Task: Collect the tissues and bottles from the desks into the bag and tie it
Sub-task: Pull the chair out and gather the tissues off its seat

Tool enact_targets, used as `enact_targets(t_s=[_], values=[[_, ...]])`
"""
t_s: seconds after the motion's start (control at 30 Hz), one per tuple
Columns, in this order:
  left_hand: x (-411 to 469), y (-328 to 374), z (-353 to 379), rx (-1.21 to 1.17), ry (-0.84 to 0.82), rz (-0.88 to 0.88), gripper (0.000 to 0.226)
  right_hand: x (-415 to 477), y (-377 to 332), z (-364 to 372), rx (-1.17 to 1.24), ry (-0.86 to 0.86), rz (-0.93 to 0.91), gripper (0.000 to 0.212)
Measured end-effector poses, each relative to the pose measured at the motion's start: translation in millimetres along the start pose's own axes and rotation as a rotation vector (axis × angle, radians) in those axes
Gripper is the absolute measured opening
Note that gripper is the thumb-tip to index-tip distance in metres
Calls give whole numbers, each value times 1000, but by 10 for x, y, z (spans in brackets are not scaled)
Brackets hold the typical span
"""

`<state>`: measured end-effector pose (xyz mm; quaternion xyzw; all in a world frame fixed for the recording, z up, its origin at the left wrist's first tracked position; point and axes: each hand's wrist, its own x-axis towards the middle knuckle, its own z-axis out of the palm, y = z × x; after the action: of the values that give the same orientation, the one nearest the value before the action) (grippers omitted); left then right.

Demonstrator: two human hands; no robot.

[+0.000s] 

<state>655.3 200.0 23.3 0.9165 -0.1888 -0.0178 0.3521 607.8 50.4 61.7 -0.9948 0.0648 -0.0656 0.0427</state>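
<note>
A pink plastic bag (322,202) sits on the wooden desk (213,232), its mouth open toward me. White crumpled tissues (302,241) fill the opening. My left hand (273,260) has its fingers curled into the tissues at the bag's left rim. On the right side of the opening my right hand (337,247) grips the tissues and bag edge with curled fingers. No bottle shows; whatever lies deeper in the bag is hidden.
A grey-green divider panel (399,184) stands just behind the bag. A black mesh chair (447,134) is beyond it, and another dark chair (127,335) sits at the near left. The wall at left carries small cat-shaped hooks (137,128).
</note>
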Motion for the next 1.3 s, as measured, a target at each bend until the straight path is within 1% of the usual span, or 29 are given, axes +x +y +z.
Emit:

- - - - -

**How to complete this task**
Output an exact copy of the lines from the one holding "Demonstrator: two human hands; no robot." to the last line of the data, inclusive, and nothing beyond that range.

**Reply**
Demonstrator: two human hands; no robot.

[+0.000s] 

<state>655.3 200.0 23.3 0.9165 -0.1888 -0.0178 0.3521 607.8 50.4 61.7 -0.9948 0.0648 -0.0656 0.0427</state>
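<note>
A pink plastic bag (322,202) sits on the wooden desk (213,232), its mouth open toward me. White crumpled tissues (302,241) fill the opening. My left hand (273,260) has its fingers curled into the tissues at the bag's left rim. On the right side of the opening my right hand (337,247) grips the tissues and bag edge with curled fingers. No bottle shows; whatever lies deeper in the bag is hidden.
A grey-green divider panel (399,184) stands just behind the bag. A black mesh chair (447,134) is beyond it, and another dark chair (127,335) sits at the near left. The wall at left carries small cat-shaped hooks (137,128).
</note>
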Motion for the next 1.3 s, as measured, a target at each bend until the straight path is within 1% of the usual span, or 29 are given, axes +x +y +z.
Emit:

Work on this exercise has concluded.